(EXERCISE DATA begins)

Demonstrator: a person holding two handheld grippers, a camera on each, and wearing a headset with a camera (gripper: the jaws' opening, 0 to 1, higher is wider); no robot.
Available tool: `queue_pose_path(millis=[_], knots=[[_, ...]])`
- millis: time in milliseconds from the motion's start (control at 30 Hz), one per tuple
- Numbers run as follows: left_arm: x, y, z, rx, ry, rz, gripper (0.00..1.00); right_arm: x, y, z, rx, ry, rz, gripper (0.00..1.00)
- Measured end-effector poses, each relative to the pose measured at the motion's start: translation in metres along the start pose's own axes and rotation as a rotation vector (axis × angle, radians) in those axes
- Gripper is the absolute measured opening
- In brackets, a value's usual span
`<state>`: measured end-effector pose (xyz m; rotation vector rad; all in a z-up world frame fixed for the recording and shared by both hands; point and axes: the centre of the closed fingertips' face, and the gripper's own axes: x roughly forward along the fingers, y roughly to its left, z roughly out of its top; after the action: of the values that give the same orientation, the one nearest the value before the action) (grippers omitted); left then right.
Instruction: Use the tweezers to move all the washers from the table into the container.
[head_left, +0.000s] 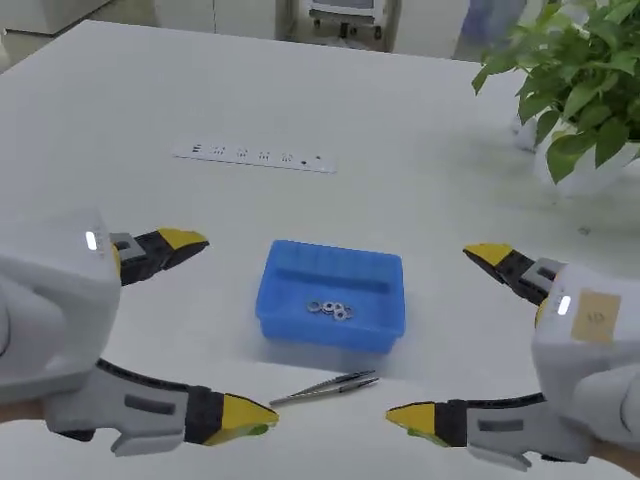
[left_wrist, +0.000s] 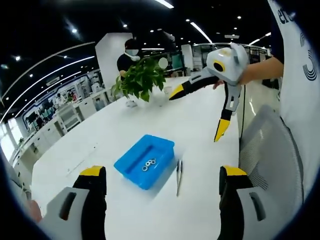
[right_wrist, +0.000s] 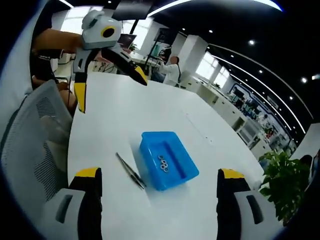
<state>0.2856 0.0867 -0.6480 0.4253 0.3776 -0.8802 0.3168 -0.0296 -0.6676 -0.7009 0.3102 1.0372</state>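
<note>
Several small silver washers (head_left: 330, 309) lay inside the shallow blue plastic container (head_left: 333, 255), thin metal tweezers (head_left: 325, 387) flat on the white table (head_left: 150, 100) just before it. Left gripper (head_left: 235, 328) and right gripper (head_left: 431, 332) flanked it, jaws wide and empty; a careless sweep could likely spill it.

I'm at a broad white worktop (head_left: 420, 130), a leafy green potted plant (head_left: 575, 70) at its far corner, a grey mesh chair (left_wrist: 270, 150) alongside, long ceiling strip lights (left_wrist: 200, 31) overhead.
</note>
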Motion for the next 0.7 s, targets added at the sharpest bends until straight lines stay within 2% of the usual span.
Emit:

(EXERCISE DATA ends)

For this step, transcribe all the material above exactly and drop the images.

Demonstrator: a person holding two handheld grippers, a camera on each, and wearing a headset with a camera (gripper: the jaws' opening, 0 to 1, higher is wider); no robot.
Available tool: `queue_pose_path(millis=[_], knots=[[_, ...]])`
- millis: time in milliseconds from the motion's start (control at 30 Hz), one per tuple
- Numbers run as follows: left_arm: x, y, z, rx, ry, rz, gripper (0.00..1.00); right_arm: x, y, z, rx, ry, rz, gripper (0.00..1.00)
- Measured end-effector poses, each relative to the pose measured at the motion's start: translation in metres along the start pose's own axes and rotation as a rotation vector (axis × angle, radians) in those axes
- Gripper is the absolute measured opening
- In brackets, a value's usual span
`<state>`: measured end-effector pose (xyz m; rotation vector rad; all in a z-up world frame fixed for the recording and shared by both hands; point and axes: the centre of the closed fingertips' face, and the gripper's own axes: x roughly forward along the fingers, y roughly to its left, z roughly out of its top; after the action: of the values that give the same orientation, the one nearest the value before the action) (grippers omitted); left then right.
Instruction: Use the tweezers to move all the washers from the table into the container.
[head_left, +0.000s] 
[left_wrist, +0.000s] 
[right_wrist, +0.000s] 
<state>0.2856 0.0867 -0.6480 0.4253 0.3776 -0.8802 0.3168 -0.0296 -0.6676 -0.7009 0.3102 1.0372</state>
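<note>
Several small silver washers (head_left: 330, 309) lay inside the shallow blue plastic container (head_left: 333, 255), thin metal tweezers (head_left: 325, 387) flat on the white table (head_left: 150, 100) just before it. Left gripper (head_left: 235, 328) and right gripper (head_left: 431, 332) flanked it, jaws wide and empty; a careless sweep could likely spill it.

I'm at a broad white worktop (head_left: 420, 130), a leafy green potted plant (head_left: 575, 70) at its far corner, a grey mesh chair (left_wrist: 270, 150) alongside, long ceiling strip lights (left_wrist: 200, 31) overhead.
</note>
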Motion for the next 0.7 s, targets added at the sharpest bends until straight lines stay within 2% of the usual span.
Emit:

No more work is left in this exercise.